=== WHAT YOU ARE ASKED TO DO ===
Give every line of the material back exactly, images removed.

=== DATA SECTION ===
Content starts

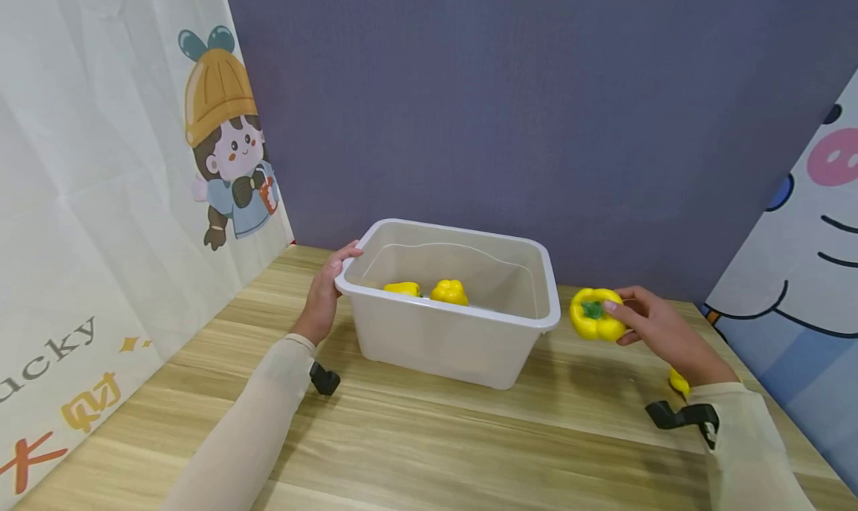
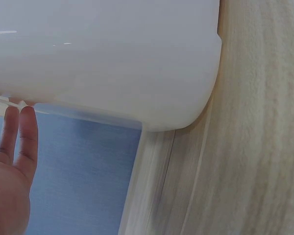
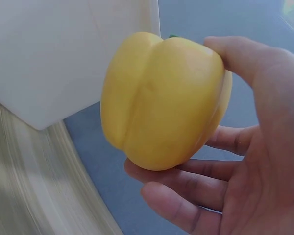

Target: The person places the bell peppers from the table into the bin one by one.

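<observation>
A pale plastic bin (image 1: 442, 340) stands on the wooden tabletop. At its left end my left hand (image 1: 324, 295) holds the rim, the fingers reaching up to its edge in the left wrist view. Two yellow bell peppers (image 1: 449, 292) show inside the bin, partly hidden by the front wall. To the right of the bin, my right hand (image 1: 646, 325) grips another yellow bell pepper (image 3: 161, 103) above the table. Its green stem end (image 1: 593, 310) faces the head camera, with the thumb beside it.
Another yellow object (image 1: 678, 382) lies on the table (image 1: 429, 451), mostly covered by my right wrist. A dark blue-grey panel (image 1: 536, 109) rises behind the bin. Printed cloths hang at the left (image 1: 100, 198) and the right (image 1: 798, 250).
</observation>
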Demonstrator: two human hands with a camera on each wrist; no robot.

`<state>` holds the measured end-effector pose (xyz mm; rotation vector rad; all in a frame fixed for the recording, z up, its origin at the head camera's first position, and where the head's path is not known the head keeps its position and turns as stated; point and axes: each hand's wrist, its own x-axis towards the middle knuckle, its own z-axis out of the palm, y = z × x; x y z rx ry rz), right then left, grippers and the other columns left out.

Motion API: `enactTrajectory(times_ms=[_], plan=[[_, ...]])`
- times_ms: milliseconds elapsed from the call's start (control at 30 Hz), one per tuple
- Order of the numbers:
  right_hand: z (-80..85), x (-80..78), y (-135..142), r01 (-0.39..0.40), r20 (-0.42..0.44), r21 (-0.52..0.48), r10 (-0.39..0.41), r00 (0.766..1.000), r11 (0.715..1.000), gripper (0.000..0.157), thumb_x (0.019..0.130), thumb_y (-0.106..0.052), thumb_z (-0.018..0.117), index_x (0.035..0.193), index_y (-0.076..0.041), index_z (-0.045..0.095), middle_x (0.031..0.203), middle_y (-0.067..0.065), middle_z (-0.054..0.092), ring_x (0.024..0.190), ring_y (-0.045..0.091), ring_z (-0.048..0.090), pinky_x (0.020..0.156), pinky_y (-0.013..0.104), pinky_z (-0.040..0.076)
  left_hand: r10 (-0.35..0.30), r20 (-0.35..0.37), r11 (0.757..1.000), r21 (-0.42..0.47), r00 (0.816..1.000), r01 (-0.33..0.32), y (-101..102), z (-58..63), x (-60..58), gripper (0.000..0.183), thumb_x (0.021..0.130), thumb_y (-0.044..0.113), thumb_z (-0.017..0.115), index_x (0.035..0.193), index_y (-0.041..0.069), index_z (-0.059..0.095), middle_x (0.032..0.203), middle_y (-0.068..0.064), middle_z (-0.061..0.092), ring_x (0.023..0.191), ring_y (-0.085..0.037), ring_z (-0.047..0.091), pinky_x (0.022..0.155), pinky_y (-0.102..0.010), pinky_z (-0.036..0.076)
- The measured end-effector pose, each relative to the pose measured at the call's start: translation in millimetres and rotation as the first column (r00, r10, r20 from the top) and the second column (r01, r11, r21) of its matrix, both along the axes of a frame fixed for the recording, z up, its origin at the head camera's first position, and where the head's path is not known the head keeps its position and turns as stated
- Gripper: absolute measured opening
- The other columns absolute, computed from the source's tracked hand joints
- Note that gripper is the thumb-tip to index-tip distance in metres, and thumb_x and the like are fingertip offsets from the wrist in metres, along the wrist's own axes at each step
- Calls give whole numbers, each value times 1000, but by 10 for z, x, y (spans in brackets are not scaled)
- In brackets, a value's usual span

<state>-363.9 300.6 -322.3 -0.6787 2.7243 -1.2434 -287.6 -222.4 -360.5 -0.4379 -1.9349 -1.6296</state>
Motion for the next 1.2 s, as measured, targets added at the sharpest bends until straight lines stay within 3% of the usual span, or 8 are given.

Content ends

=== OUTPUT FOR THIS TASK ===
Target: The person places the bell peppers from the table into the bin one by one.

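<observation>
A pale plastic bin (image 1: 442, 340) stands on the wooden tabletop. At its left end my left hand (image 1: 324, 295) holds the rim, the fingers reaching up to its edge in the left wrist view. Two yellow bell peppers (image 1: 449, 292) show inside the bin, partly hidden by the front wall. To the right of the bin, my right hand (image 1: 646, 325) grips another yellow bell pepper (image 3: 161, 103) above the table. Its green stem end (image 1: 593, 310) faces the head camera, with the thumb beside it.
Another yellow object (image 1: 678, 382) lies on the table (image 1: 429, 451), mostly covered by my right wrist. A dark blue-grey panel (image 1: 536, 109) rises behind the bin. Printed cloths hang at the left (image 1: 100, 198) and the right (image 1: 798, 250).
</observation>
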Demonstrator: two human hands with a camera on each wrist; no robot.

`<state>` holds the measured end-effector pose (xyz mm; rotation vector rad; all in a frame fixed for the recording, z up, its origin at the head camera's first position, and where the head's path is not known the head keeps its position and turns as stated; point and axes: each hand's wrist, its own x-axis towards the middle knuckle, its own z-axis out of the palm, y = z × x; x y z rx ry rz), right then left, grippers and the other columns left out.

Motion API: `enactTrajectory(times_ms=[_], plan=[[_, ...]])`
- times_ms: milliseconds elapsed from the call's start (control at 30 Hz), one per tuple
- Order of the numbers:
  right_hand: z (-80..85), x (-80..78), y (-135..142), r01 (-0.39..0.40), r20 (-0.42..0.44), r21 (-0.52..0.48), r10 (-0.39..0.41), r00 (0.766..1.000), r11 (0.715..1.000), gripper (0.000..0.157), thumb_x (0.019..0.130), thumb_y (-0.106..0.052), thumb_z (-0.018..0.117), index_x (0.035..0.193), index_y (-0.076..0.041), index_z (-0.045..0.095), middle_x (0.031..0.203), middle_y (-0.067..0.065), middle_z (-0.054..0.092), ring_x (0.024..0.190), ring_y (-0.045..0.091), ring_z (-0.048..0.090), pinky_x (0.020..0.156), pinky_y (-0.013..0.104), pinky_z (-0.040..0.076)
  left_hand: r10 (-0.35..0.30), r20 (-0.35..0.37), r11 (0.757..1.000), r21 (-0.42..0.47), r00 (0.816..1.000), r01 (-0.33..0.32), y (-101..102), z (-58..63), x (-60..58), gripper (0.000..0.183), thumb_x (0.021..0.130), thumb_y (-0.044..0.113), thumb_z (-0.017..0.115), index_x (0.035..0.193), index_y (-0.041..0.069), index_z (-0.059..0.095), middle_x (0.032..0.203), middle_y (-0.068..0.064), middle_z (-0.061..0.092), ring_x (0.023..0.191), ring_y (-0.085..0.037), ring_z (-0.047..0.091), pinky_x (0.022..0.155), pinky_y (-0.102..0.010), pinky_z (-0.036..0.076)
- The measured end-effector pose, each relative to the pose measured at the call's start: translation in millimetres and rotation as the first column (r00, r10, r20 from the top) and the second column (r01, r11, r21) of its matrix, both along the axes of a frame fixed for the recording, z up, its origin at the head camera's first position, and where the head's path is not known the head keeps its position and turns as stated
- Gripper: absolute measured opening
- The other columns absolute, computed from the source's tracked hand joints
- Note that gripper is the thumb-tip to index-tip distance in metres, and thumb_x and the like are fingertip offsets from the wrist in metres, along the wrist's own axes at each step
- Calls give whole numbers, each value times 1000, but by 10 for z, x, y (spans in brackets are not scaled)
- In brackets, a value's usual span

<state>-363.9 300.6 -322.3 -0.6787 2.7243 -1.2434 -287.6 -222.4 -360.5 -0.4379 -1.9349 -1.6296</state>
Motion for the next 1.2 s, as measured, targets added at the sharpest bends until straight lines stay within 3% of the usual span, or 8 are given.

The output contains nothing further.